Data excerpt ->
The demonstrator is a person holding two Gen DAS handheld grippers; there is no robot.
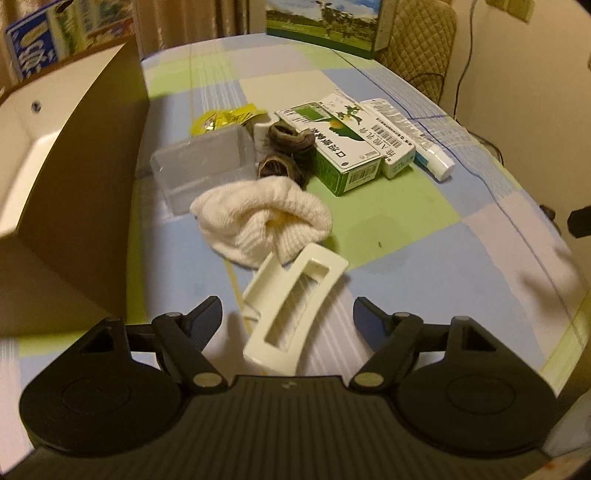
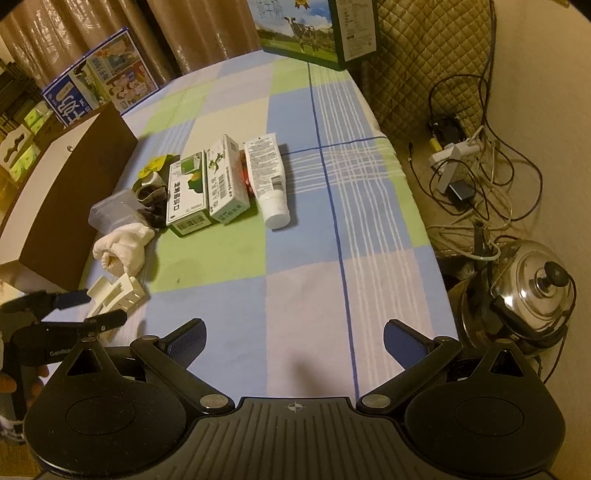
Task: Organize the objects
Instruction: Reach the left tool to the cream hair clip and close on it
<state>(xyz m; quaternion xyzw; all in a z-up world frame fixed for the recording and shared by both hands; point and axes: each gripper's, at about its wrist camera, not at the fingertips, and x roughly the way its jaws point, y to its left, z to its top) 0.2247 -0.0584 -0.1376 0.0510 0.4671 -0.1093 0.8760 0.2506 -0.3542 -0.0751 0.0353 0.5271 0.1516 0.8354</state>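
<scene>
My left gripper (image 1: 288,314) is open, its fingers either side of a cream plastic hair clip (image 1: 291,314) lying on the checked tablecloth; the clip also shows in the right wrist view (image 2: 118,293). Beyond it lie a white rolled sock (image 1: 262,218), a clear plastic box (image 1: 203,166), brown socks (image 1: 284,155), a green carton (image 1: 332,144), a white carton (image 1: 391,136) and a white tube (image 1: 436,155). My right gripper (image 2: 293,341) is open and empty over the bare cloth. The left gripper (image 2: 92,308) is seen at the far left of that view.
A large brown open box with a white inside (image 1: 74,184) stands at the table's left. A milk carton box (image 1: 325,22) stands at the far edge. Right of the table are cables (image 2: 480,162) and a steel kettle (image 2: 532,291) on the floor.
</scene>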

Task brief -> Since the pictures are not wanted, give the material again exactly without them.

Written answer ->
The demonstrator is a person holding two Gen DAS handheld grippers; there is no robot.
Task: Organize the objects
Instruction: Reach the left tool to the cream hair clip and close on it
<state>(xyz m; quaternion xyzw; all in a z-up world frame fixed for the recording and shared by both hands; point and axes: each gripper's, at about its wrist camera, not at the fingertips, and x roughly the way its jaws point, y to its left, z to its top) 0.2247 -0.0584 -0.1376 0.0510 0.4671 -0.1093 0.8760 0.2506 -0.3542 -0.0751 0.0353 0.5271 0.1516 0.8354</state>
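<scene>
My left gripper (image 1: 288,314) is open, its fingers either side of a cream plastic hair clip (image 1: 291,314) lying on the checked tablecloth; the clip also shows in the right wrist view (image 2: 118,293). Beyond it lie a white rolled sock (image 1: 262,218), a clear plastic box (image 1: 203,166), brown socks (image 1: 284,155), a green carton (image 1: 332,144), a white carton (image 1: 391,136) and a white tube (image 1: 436,155). My right gripper (image 2: 293,341) is open and empty over the bare cloth. The left gripper (image 2: 92,308) is seen at the far left of that view.
A large brown open box with a white inside (image 1: 74,184) stands at the table's left. A milk carton box (image 1: 325,22) stands at the far edge. Right of the table are cables (image 2: 480,162) and a steel kettle (image 2: 532,291) on the floor.
</scene>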

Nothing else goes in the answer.